## ASSIGNED TASK
The entries below contain a line with "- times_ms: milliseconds" and a line with "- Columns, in". Quote exactly those two lines and all lines between them.

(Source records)

──────────

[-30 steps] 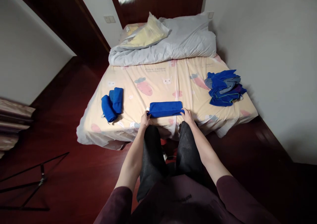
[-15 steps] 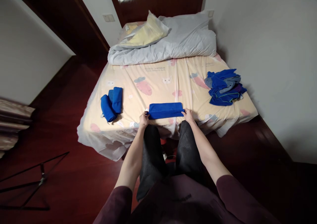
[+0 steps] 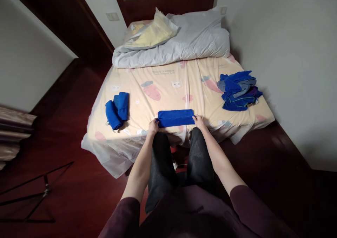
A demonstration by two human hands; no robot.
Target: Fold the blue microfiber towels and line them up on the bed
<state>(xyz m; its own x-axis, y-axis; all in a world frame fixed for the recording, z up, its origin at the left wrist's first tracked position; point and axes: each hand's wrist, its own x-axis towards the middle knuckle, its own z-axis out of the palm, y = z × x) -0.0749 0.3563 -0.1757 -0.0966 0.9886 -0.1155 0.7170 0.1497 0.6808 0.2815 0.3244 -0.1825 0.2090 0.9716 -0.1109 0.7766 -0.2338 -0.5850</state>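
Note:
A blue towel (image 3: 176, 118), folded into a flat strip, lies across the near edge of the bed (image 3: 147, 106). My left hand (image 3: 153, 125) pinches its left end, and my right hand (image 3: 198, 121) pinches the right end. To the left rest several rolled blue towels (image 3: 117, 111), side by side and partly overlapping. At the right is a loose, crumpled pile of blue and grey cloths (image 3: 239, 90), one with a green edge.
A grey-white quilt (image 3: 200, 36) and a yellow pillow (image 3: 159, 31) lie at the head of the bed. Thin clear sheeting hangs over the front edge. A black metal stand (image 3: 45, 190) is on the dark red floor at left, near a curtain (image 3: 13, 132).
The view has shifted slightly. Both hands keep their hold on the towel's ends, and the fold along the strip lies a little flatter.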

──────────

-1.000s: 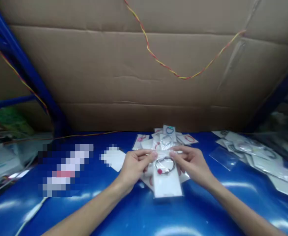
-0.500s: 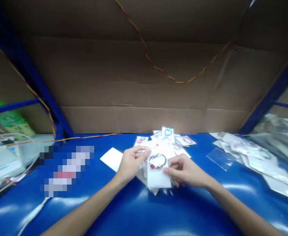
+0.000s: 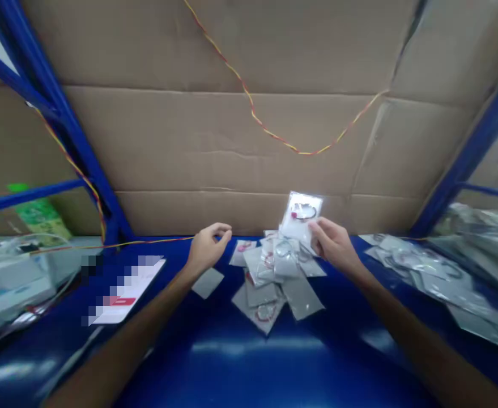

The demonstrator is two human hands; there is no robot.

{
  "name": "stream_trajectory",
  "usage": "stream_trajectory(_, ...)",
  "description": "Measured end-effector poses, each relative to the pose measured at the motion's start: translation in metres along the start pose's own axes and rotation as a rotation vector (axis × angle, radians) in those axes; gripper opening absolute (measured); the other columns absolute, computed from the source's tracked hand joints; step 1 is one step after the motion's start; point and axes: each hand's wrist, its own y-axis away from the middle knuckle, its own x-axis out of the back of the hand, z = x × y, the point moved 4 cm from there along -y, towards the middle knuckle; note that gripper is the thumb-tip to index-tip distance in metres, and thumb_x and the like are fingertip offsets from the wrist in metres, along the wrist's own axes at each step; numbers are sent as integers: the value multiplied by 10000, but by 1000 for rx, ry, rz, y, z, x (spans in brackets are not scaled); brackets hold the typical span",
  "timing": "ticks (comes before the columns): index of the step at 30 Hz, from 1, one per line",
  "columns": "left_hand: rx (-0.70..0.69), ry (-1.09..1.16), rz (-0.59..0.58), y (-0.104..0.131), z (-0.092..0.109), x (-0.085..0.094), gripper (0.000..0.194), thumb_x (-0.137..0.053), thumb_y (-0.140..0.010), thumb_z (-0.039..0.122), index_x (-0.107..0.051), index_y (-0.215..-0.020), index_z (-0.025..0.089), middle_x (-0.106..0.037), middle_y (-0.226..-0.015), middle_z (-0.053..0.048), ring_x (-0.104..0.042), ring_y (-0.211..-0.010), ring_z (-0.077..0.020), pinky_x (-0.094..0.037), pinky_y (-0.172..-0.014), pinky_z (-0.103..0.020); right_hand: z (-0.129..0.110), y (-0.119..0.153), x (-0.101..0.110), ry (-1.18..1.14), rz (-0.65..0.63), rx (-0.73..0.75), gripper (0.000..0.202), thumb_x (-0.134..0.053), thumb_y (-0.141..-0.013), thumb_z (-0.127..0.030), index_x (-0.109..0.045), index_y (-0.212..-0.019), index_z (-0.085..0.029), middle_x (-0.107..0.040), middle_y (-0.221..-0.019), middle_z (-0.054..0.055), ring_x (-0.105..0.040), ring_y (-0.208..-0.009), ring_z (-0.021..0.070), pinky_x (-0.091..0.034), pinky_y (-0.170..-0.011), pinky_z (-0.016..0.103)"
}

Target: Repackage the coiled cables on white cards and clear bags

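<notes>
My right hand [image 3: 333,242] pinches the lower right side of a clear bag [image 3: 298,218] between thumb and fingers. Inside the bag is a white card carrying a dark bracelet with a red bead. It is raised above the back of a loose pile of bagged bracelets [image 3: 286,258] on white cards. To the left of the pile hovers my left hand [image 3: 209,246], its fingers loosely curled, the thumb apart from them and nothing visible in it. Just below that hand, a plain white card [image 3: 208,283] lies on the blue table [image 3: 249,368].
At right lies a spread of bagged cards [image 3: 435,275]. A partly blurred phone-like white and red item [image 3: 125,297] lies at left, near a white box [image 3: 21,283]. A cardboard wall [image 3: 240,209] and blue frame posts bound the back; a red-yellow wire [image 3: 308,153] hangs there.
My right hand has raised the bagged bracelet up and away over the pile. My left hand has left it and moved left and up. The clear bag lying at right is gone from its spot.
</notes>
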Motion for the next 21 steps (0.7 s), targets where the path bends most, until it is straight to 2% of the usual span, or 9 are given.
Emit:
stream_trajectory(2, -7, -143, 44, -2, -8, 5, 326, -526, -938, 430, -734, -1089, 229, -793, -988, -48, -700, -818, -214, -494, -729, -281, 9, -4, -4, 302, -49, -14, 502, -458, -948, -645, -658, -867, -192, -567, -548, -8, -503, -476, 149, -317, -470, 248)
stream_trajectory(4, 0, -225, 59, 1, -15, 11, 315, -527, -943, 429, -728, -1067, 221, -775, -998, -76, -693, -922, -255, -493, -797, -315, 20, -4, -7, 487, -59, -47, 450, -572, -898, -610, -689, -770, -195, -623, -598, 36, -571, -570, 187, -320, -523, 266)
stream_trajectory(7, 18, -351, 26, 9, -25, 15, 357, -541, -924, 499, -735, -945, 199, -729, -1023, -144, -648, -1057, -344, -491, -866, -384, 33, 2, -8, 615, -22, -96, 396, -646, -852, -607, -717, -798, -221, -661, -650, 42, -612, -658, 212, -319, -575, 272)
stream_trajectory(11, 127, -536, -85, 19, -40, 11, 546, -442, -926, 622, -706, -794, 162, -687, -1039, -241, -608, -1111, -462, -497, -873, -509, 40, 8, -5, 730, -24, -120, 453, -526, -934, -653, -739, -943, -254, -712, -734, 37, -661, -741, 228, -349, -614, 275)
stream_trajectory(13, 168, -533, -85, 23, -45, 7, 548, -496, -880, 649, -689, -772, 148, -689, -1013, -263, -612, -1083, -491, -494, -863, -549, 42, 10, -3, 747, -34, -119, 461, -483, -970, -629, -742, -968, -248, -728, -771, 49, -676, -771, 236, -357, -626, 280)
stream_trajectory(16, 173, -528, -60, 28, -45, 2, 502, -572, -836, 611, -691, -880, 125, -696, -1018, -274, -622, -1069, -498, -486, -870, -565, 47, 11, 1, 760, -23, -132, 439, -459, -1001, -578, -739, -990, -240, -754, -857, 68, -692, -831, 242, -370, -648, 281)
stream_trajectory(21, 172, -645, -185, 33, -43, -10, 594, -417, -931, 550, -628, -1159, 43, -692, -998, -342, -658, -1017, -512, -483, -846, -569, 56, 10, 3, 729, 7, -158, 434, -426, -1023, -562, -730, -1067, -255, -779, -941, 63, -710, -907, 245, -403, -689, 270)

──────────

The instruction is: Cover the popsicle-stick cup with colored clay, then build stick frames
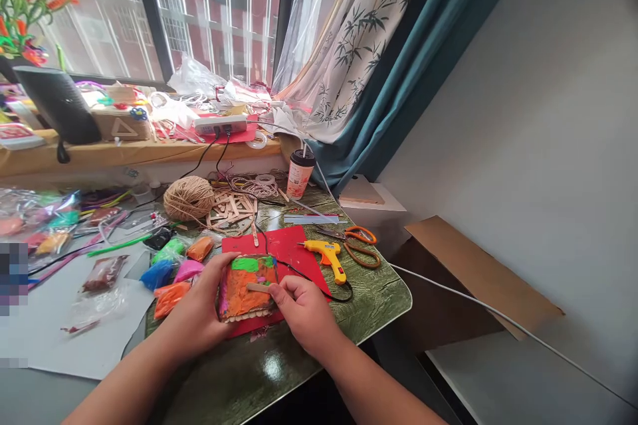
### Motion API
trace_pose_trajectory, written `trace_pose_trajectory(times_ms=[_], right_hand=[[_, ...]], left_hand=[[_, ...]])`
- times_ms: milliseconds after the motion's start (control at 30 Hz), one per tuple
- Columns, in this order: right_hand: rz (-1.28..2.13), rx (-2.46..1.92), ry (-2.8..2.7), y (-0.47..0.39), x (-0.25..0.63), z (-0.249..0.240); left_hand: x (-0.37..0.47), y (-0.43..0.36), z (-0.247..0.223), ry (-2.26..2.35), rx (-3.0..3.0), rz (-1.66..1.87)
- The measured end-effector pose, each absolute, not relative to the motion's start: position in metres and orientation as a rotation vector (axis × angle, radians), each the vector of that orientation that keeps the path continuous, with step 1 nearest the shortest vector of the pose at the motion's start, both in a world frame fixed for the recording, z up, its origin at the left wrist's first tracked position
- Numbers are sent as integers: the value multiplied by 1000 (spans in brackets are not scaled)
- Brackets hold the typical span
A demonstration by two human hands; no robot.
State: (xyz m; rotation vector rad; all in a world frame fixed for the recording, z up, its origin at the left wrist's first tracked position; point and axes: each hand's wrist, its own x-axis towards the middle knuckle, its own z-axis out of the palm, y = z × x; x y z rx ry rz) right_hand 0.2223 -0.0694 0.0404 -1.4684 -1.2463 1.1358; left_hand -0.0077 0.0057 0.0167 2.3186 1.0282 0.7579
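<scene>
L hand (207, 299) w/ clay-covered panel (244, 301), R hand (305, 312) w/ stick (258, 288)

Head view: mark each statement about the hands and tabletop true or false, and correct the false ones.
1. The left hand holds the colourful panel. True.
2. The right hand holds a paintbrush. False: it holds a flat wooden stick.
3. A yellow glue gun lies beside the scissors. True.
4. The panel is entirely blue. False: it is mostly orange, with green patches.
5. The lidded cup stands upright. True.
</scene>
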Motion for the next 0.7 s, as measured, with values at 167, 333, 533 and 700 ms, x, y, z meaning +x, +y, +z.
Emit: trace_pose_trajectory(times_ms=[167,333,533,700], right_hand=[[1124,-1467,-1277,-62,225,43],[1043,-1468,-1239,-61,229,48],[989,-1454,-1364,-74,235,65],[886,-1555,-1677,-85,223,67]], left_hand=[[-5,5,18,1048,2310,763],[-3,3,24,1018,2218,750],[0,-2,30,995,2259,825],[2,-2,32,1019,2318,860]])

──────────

## PROBLEM SOLUTION
- times_ms: milliseconds after the motion's start (control at 30 Hz), one per tuple
- Columns, in this order: right_hand: rz (-1.28..2.13), rx (-2.46..1.92), ry (-2.8..2.7), y (-0.47..0.39), x (-0.25..0.63), z (-0.249..0.240); left_hand: x (-0.37..0.47), y (-0.43..0.36), z (-0.247..0.223), ry (-2.26..2.35), rx (-3.0..3.0), rz (-1.66..1.87)

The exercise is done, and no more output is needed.